PROVIDED ENTRIES:
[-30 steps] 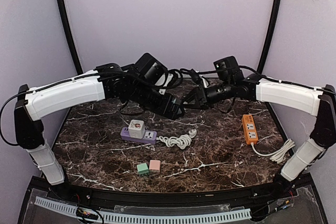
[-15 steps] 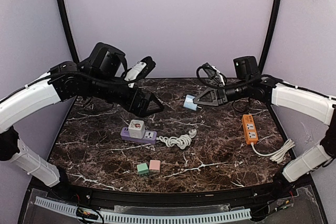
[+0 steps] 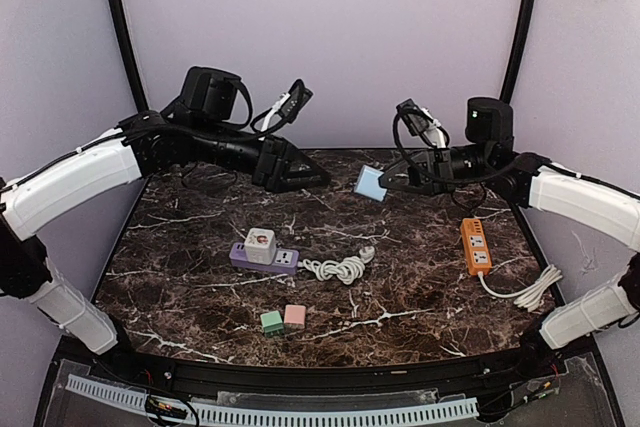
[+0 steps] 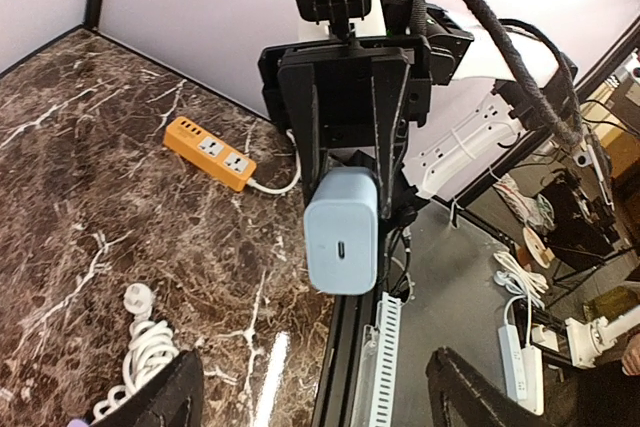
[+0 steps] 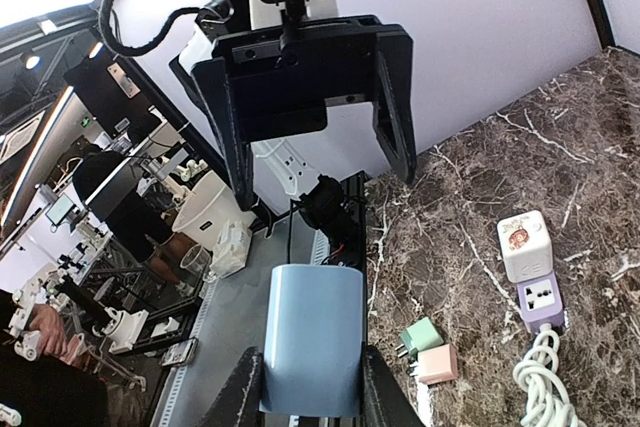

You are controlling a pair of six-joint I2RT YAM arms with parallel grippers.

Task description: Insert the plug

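Observation:
My right gripper is shut on a light blue plug and holds it in the air over the back middle of the table. In the right wrist view the light blue plug sits between my fingers. My left gripper is open and empty, raised at the back left, facing the right gripper. In the left wrist view the blue plug hangs ahead of my open left gripper. A purple power strip with a white cube adapter lies mid-table.
An orange power strip with a white cord lies at the right. A coiled white cable lies beside the purple strip. A green plug and a pink plug lie near the front edge.
The two grippers, close together at the back centre one second ago, have drawn apart. The left gripper has pulled back and risen; the right gripper has lifted slightly rightward with the blue plug.

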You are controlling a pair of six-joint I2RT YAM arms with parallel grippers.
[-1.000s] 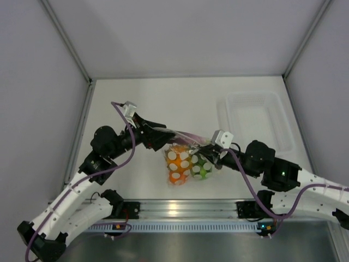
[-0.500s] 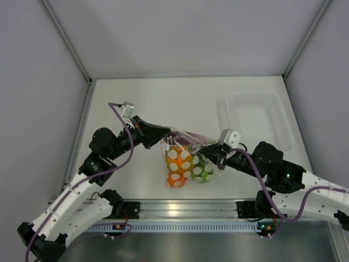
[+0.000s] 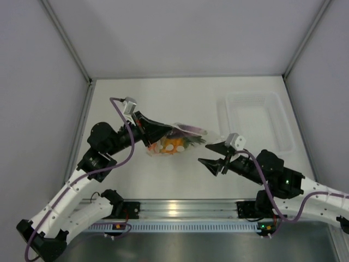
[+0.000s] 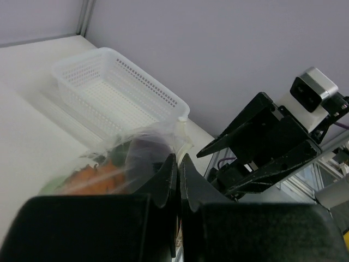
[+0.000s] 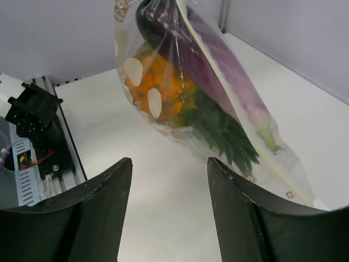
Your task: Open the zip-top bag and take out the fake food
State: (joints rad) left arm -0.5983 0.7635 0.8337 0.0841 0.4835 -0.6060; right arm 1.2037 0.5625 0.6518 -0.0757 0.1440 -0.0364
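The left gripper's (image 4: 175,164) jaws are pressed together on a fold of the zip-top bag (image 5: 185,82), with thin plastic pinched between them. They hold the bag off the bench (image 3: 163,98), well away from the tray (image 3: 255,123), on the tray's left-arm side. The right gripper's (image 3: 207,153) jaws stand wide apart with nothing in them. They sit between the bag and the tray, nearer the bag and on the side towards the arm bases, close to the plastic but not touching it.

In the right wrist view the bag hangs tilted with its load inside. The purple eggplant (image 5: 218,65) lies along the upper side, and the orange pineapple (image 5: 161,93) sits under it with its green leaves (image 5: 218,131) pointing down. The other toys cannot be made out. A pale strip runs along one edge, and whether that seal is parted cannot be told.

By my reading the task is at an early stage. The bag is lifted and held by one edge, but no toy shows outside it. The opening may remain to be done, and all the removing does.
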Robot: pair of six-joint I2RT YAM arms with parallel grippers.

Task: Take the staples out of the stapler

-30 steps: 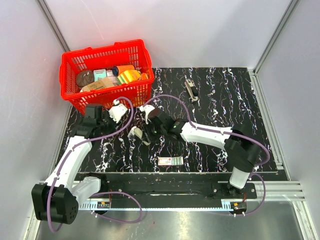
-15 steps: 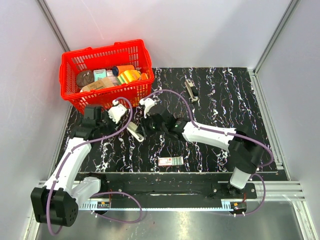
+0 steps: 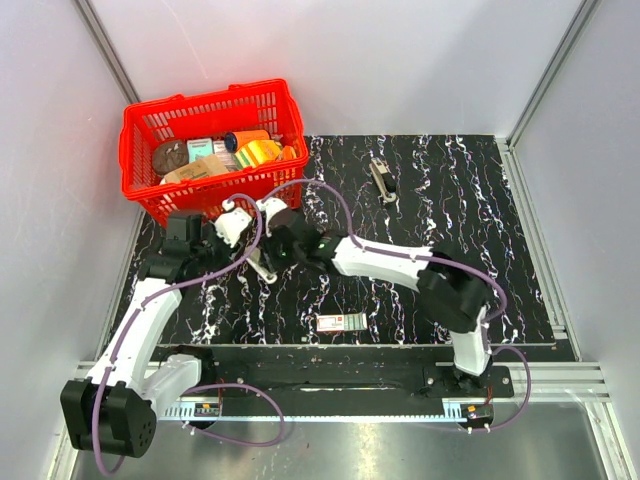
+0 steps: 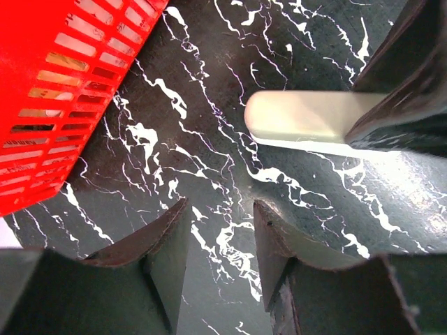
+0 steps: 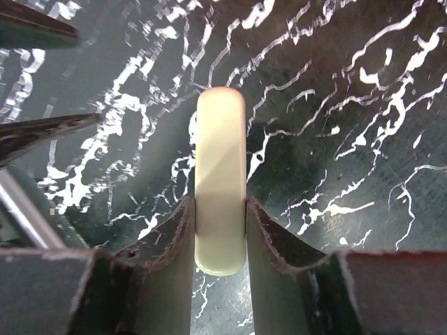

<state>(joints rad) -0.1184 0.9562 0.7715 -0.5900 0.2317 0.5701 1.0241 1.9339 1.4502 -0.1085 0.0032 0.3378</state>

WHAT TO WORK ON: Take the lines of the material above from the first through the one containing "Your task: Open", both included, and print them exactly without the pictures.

EXERCISE RESULT:
[-30 steps] 
[-15 steps] 
[+0 steps] 
[+0 steps] 
[+0 steps] 

You are controlling a pair of six-joint I2RT YAM arms with parallel grippers.

Task description: Insert the plug

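Observation:
My right gripper is shut on a light blue plug and holds it in the air over the back middle of the table. In the right wrist view the light blue plug sits between my fingers. My left gripper is open and empty, raised at the back left, facing the right gripper. In the left wrist view the blue plug hangs ahead of my open left gripper. A purple power strip with a white cube adapter lies mid-table.
An orange power strip with a white cord lies at the right. A coiled white cable lies beside the purple strip. A green plug and a pink plug lie near the front edge.
The two grippers, close together at the back centre one second ago, have drawn apart. The left gripper has pulled back and risen; the right gripper has lifted slightly rightward with the blue plug.
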
You are controlling a pair of six-joint I2RT YAM arms with parallel grippers.
[-1.000s] 
[-0.500s] 
[+0.000s] 
[+0.000s] 
[+0.000s] 
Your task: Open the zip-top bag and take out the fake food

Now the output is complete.